Remark 69.23.5. In Situation 69.23.1 Lemmas 69.23.2, 69.23.3, and 69.23.4 tell us that the category of algebraic spaces quasi-separated and of finite type over $B$ is equivalent to certain types of inverse systems of algebraic spaces over $(B_ i)_{i \in I}$, namely the ones produced by applying Lemma 69.23.3 to a diagram of the form (69.23.2.1). For example, given $X \to B$ finite type and quasi-separated if we choose two different diagrams $X \to V_1 \to B_{i_1}$ and $X \to V_2 \to B_{i_2}$ as in (69.23.2.1), then applying Lemma 69.23.4 to $\text{id}_ X$ (in two directions) we see that the corresponding limit descriptions of $X$ are canonically isomorphic (up to shrinking the directed set $I$). And so on and so forth.

Lemma 69.23.6. Notation and assumptions as in Lemma 69.23.4. If $f$ is flat and of finite presentation, then there exists an $i_3 > i_0$ such that for $i \geq i_3$ we have $f_ i$ is flat, $X_ i = Y_ i \times _{Y_{i_3}} X_{i_3}$, and $X = Y \times _{Y_{i_3}} X_{i_3}$.

Proof. By Lemma 69.7.1 we can choose an $i \geq i_2$ and a morphism $U \to Y_ i$ of finite presentation such that $X = Y \times _{Y_ i} U$ (this is where we use that $f$ is of finite presentation). After increasing $i$ we may assume that $U \to Y_ i$ is flat, see Lemma 69.6.12. As discussed in Remark 69.23.5 we may and do replace the initial diagram used to define the system $(X_ i)_{i \geq i_1}$ by the system corresponding to $X \to U \to B_ i$. Thus $X_{i'}$ for $i' \geq i$ is defined as the scheme theoretic image of $X \to B_{i'} \times _{B_ i} U$.

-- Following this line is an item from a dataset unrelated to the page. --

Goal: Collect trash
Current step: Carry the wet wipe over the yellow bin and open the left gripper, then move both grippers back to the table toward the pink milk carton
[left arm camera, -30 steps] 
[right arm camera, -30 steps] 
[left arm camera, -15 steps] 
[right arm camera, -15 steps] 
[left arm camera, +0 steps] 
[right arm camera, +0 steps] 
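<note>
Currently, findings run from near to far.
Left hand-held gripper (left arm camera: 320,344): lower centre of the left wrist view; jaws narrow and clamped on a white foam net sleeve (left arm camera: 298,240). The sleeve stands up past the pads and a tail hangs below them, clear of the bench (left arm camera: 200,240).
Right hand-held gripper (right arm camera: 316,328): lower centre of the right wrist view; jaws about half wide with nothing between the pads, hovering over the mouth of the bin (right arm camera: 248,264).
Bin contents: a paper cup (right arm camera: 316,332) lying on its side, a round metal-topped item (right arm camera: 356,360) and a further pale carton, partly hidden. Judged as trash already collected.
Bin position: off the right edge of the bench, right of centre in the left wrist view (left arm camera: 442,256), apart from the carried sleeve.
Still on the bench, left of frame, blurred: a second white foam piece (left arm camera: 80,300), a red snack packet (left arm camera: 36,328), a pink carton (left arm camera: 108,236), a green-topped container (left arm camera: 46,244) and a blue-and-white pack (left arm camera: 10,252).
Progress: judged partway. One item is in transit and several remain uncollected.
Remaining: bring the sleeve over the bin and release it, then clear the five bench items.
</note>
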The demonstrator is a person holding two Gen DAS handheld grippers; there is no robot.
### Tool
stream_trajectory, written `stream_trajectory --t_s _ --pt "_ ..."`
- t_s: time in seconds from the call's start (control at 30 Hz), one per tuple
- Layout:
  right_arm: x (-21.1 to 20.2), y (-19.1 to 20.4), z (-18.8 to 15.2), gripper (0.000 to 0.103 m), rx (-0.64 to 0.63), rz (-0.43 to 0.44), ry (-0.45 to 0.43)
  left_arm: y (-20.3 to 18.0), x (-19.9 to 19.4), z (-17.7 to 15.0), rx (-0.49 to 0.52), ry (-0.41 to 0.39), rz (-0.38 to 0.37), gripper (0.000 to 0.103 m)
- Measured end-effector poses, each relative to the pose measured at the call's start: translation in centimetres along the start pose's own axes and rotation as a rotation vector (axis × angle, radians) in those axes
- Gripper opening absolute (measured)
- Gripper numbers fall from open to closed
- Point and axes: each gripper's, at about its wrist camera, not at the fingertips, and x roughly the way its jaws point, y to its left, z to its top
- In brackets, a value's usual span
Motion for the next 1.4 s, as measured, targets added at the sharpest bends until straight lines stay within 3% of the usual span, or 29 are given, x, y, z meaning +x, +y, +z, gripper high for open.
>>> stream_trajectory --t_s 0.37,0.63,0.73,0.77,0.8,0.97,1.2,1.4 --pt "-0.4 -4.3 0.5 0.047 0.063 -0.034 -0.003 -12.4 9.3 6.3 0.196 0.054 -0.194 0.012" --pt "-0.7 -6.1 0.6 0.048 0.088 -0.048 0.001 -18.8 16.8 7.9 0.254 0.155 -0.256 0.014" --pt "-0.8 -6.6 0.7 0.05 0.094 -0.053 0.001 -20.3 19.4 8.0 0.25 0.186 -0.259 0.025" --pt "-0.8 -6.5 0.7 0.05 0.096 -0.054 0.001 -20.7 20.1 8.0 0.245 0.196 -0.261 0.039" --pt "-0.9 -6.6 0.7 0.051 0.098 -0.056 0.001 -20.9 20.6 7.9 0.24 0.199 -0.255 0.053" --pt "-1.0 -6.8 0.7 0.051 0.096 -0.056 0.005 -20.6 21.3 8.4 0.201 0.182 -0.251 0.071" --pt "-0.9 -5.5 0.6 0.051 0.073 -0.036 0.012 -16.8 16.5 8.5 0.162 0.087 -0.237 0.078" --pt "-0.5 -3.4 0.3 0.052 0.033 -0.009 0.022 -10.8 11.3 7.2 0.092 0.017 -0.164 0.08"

Because $U \to Y_ i$ is flat (this is where we use that $f$ is flat), because $X = Y \times _{Y_ i} U$, and because the scheme theoretic image of $Y \to Y_ i$ is $Y_ i$, we see that the scheme theoretic image of $X \to U$ is $U$ (Morphisms of Spaces, Lemma 66.30.12). Observe that $Y_{i'} \to B_{i'} \times _{B_ i} Y_ i$ is a closed immersion for $i' \geq i$ by construction of the system of $Y_ j$. Then the same argument as above shows that the scheme theoretic image of $X \to B_{i'} \times _{B_ i} U$ is equal to the closed subspace $Y_{i'} \times _{Y_ i} U$. Thus we see that $X_{i'} = Y_{i'} \times _{Y_ i} U$ for all $i' \geq i$ and hence the lemma holds with $i_3 = i$. $\square$

Lemma 69.23.7. Notation and assumptions as in Lemma 69.23.4. If $f$ is smooth, then there exists an $i_3 > i_0$ such that for $i \geq i_3$ we have $f_ i$ is smooth.

Lemma 69.23.8. Notation and assumptions as in Lemma 69.23.4. If $f$ is proper, then there exists an $i_3 \geq i_0$ such that for $i \geq i_3$ we have $f_ i$ is proper.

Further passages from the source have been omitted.